There’s an old saying in team sports that good defense wins games. I’ve never heard any similar statement applied to Judo but I think it should. If good defense does win games, why shouldn’t it also apply to winning matches in Judo? I can’t come up with a rational reason why it shouldn’t. To be more competitive at the international level, it’s time we change our training paradigm on a national scale to reflect this adage.
In Coaching Matters: Leadership and Tactics of the NFL’s Ten Greatest Coaches, Bill Parcells, who coached the New York Giants to two NFL Super Bowl wins, states that his high school basketball coach used to stress defense. According to his coach, by playing defense, you wouldn’t win every game but you would be in every game with a chance to win it. That’s exactly how I felt early on in my coaching career. My philosophy was if you can’t be thrown, pinned, armbarred or choked, you’re half way to being a champion.
To support this philosophy, I had to discard the traditional “ukemi-static uchi-randori” paradigm I was bequeathed by my senseis. In its place, I developed dynamic, situational drills built around defenses, evasions and turnouts from throws, and preventive measures and escapes from pins, armbars and chokes. The skills developed through these drills allowed my players, more often than not, to be in the match with a good chance to win it. It goes without saying that, in addition to our defensive skill training, much time was spent on the offensive side of the game.
One piece of information that I always pay attention to when I look at tournament results is what I call TIM or “time in a match.” Looking at data from international matches, it appears that when Americans lose a match, they do so on average in two minutes or less. This means that our players are getting thrown, pinned, choked or armbarred for Ippon much too quickly.
Fighting less than two minutes for what frequently amounts to once per tournament is certainly not the best or most economical way to “get competition experience.” A TIM of two minutes or less indicates, not surprisingly considering our average training model, that our players’ defensive skills are not quite up to par. It may also indicate that our players are entering the wrong tournaments for their skill level, but that’s a story for a whole different blog.
In a typical technique-based, uchi komi-driven training session, little or no time is spent on escaping from pins, turning out from throws or even countering throws, not to mention all the other combative behaviors our players should be exhibiting and performing. We also know how seldom skills are fully and successfully applied in randori. Without the repetition of full, complete, successful skills, there can be little progress. These are the weaknesses of this inefficient paradigm.
If we want to be more competitive, at any level but especially at the international level, we must change our training paradigm. The defensive skills that we should be developing in our athletes can be acquired if we recognize the need for them, and make time for them.

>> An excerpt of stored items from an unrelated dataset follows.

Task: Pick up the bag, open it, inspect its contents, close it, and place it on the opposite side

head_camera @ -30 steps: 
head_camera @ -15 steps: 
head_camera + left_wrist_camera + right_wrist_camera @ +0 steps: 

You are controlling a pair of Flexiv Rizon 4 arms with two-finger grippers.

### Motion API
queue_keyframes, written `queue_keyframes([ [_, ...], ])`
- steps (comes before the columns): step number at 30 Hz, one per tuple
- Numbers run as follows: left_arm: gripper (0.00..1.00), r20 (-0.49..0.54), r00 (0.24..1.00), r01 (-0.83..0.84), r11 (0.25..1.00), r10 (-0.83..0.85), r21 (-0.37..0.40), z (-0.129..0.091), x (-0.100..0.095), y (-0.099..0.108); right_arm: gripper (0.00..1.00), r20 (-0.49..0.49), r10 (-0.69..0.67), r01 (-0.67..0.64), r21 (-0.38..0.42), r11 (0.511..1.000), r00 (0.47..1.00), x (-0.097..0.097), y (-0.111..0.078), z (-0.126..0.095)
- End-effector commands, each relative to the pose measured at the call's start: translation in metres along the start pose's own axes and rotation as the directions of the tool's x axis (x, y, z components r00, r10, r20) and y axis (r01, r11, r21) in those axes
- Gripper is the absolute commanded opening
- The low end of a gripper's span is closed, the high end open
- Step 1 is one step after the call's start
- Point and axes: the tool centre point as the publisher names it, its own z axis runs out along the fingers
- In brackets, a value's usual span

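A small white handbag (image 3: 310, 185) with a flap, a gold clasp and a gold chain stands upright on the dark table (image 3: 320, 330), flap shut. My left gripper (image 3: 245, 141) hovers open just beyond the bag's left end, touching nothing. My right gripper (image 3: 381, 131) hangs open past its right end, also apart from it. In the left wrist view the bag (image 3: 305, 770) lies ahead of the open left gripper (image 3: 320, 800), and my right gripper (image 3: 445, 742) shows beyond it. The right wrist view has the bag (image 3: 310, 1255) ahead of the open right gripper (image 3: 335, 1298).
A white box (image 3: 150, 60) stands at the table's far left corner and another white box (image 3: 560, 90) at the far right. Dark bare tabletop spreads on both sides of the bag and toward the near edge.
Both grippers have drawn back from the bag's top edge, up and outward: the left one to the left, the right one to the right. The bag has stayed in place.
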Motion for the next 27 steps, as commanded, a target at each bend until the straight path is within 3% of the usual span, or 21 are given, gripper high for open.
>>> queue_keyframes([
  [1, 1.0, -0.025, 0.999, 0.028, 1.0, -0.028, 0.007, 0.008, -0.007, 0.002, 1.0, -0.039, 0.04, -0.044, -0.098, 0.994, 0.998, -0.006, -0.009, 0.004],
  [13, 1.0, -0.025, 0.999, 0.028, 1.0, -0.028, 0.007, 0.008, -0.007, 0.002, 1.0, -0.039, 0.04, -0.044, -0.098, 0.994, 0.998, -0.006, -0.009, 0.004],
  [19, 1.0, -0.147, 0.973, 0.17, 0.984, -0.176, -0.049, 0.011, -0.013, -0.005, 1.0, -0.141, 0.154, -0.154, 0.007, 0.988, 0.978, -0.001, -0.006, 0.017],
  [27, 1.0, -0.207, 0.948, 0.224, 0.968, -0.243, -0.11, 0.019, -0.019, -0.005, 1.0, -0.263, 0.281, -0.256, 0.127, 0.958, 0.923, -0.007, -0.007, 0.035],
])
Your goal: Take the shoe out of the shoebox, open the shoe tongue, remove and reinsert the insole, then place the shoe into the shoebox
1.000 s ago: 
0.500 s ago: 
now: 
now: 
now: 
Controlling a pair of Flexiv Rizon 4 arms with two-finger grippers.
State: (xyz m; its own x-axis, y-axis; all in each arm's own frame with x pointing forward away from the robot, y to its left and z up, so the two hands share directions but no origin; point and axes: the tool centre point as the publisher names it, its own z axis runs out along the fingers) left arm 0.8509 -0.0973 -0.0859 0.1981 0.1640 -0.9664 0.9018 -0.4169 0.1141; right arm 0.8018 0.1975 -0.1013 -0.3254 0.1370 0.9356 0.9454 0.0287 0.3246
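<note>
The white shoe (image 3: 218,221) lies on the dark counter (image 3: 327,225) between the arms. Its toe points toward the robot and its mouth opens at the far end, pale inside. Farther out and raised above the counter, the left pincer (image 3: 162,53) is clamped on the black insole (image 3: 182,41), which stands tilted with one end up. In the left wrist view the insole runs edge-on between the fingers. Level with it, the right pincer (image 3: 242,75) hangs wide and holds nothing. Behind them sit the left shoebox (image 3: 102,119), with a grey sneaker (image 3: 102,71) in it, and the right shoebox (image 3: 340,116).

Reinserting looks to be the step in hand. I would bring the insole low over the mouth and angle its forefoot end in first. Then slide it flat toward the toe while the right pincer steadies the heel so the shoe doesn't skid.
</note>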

Of the two, the former will be the more difficult to achieve.
If our players must lose a match, by golly, let’s make sure they go down fighting a full five minutes. I firmly believe that better defensive skills will beget an increased TIM, which increases the potential for wins, which eventually will lead to winning medals.
Note: Brad Adler, author of Coaching Matters: Leadership and Tactics of the NFL’s Ten Greatest Coaches, identifies the ten greatest coaches of the NFL since 1950 and explains just how they got to that level. He examines their character and leadership ability, and shows how they won — and won and won and won. Great source of information for Judo coaches who seek to professionalize their skills.